Women entrepreneurs are fast taking up space globally and more evidently on the African continent. It’s not uncommon to find female vendors every 10ft alongside roads and in trading centres. The world bank states that 58% of all African Small and Medium Enterprises (SMEs) are women-led. Women are not afraid to venture into new spaces that they were previously unknown to venture into. In the current Women in Agriculture Impact Investment (WAII) Facility call for applications, more than half of the applications received were women that fully own businesses, making it evident that women have taken up entrepreneurship and embraced the idea of earning incomes to sustain their families in the absence of their male counterparts.

However, compared to male-led businesses, female enterprises record lower sales and have fewer employees (Eastern Trade and Development Bank, 2022). It also can’t be echoed enough that female-led enterprises face the challenge of access to finance due to social, and cultural norms. Part of the complexity of thriving in business for many of the females in the Women in Agriculture Impact Investment (WAII) Facility was lack of access to affordable and flexible finance to sustain production and operations mostly because of the uncertainties of the agricultural value chain which hinder the scaling up-production and increase in profitability margins. As an example, it may be mentioned that female farmers’ limited access to loans reduces their ability to invest in seasonal inputs yet closing the gender gap in access to productive assets such as inputs could lead to a yield increase per household, which would not only benefit female farmers, but would benefit their entire family.

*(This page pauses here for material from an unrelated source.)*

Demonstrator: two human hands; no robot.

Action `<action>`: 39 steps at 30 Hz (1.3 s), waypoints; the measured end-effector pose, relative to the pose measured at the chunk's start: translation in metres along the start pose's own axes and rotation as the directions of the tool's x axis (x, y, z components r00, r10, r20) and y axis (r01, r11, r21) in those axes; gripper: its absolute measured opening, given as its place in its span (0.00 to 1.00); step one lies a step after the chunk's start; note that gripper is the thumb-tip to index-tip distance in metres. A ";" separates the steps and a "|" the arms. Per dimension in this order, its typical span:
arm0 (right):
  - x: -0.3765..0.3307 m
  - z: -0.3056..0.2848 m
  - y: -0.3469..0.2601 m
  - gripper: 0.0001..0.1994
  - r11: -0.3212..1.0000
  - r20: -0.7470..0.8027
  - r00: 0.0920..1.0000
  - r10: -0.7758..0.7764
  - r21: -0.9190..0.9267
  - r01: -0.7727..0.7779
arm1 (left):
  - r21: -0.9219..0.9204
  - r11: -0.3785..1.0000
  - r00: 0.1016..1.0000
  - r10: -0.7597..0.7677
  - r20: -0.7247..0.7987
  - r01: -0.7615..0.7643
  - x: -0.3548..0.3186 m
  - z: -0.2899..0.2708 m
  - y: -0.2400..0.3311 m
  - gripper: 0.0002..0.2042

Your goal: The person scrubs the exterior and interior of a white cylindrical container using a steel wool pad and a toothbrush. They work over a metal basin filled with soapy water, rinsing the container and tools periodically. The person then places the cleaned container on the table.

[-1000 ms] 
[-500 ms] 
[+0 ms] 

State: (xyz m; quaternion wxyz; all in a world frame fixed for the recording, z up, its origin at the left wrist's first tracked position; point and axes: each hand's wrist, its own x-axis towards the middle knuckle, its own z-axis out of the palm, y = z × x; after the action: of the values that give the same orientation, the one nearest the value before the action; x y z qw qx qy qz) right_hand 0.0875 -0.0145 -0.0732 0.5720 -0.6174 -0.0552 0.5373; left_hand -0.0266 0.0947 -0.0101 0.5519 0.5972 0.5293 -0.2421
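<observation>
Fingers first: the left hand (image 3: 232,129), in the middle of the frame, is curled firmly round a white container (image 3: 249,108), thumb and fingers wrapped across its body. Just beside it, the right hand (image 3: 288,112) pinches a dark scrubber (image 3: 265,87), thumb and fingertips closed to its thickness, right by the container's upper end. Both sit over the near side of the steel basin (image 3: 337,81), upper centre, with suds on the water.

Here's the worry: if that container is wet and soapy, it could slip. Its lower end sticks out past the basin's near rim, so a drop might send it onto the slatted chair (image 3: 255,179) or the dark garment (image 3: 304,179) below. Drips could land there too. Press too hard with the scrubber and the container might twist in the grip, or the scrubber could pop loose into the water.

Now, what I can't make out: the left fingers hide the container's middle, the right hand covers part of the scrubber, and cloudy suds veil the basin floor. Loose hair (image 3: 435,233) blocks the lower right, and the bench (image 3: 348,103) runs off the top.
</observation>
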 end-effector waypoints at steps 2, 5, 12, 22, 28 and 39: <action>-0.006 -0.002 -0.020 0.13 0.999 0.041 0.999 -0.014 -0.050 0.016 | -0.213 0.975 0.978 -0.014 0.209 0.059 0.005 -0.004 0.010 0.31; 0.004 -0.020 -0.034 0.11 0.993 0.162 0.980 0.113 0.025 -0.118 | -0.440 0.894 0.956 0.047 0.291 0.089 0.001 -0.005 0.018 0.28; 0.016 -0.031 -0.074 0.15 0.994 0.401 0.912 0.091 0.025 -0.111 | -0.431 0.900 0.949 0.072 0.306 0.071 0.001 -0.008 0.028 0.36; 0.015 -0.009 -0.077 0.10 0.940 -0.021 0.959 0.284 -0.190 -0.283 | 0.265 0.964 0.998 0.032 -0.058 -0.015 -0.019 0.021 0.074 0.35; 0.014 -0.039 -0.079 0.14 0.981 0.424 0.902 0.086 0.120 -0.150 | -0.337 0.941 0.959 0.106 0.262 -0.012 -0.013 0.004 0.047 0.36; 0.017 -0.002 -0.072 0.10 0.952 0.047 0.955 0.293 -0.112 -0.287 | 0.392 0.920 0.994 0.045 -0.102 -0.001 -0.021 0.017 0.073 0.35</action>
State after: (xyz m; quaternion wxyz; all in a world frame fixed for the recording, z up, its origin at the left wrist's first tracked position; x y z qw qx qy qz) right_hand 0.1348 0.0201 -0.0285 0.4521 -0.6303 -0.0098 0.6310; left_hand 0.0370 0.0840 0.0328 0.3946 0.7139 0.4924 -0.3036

Even though women have made great strides in obtaining traditional financing, financial institutions perceive women as a greater risk in relation to the funding requirements than their male counterparts. Relatedly, women business owners globally tend to perceive that they have more difficulty in obtaining financing through traditional financing institutions. Regardless of these hindrances, most women in the WAII facility have built strong relations with financial institutions who understand their needs and how they shift over time, the constraints and challenges they face and how their context influences the types of activities, products, and people that they can interact with. This understanding has helped them to take loans directly and handle the responsibility of these loans being repaid based on specific farming activities that are not of interest to the men in the households.

Financing of the Agricultural sector

African financial institutions are not prepared for the shift to financing subsistence agriculture and agro-industries (World Bank 2022). Agricultural loans are not only low but the high transactional costs across the agricultural value chains are very pronounced. This is worsened by the vulnerability of the sector to climate change which increases the risk to agricultural financing, in addition to market price fluctuations. Most manufacturers in Uganda are hesitant to make initial investments in equipment while micro financiers are challenged with administering small-scale loans across sparsely populated rural areas (afiglobal, 2021). Therefore, based on our learnings from interacting with women in the Women in Agriculture Impact Investment (WAII) Facility, it is imperative that financial institutions develop approaches to address the specificities of agricultural markets and of female farmers. This approach development is crucial because the educational, socio-cultural, and legal constraints that women face combined with the specific life-stage transitions or disruptions that may compound the effect of those constraints on their agency means that women lead fundamentally different economic lives than men and therefore may need to be served differently by service providers.

Women and finance access

In addition to lacking agricultural extension services, women in agriculture have limited opportunities to engage with supply chains, in addition to the existing rigid social and cultural norms that hinder their success in business. It is estimated that there’s a 42 billion financing gap for women across different business value chains, with 15.6 billion in agriculture (ADB, 2019).

Collateral requirements for women in agriculture inhibit access to finance for women-led agri-businesses. Most women in Africa do not legally or customarily own land – the number one collateral requirement for Agri-financing. According to some women in the facility, societal expectations that require women to work on their husband’s plots of land before they can acquire their own; reduce their chances of acquiring loans from financial institutions or other lenders which has made it difficult for them to thrive in the agriculture business. Our customary law and practices do imply that a woman’s right to land ownership is significantly dependent on their relationship with her partner (Walker, 2002). Unfortunately, women have unequal access to land and property and are unbanked (World Bank reported that only 37% of women in sub-Saharan Africa own bank accounts – World Bank, 2017); hence, making them more unlikely to meet the collateral requirements of financial institutions.

This gender gap crosses beyond land to the ownership of homes or livestock and poultry for those that live on farmlands. Without the main production asset (land), it’s unlikely that a female entrepreneur will be in a position to access finance to scale her business.

Therefore, reducing the financing gap for women entrepreneurs is critical to the agricultural sector’s sustainability. Mitigating the challenge is a collective effort of impact investors, business advisors, financial institutions, and government agencies. If agriculture is truly the backbone of Africa’s economy, and women the biggest contributors to food security systems, then finding sustainable financing solutions for the Agri- SMEs is a pertinent issue worth immediate action.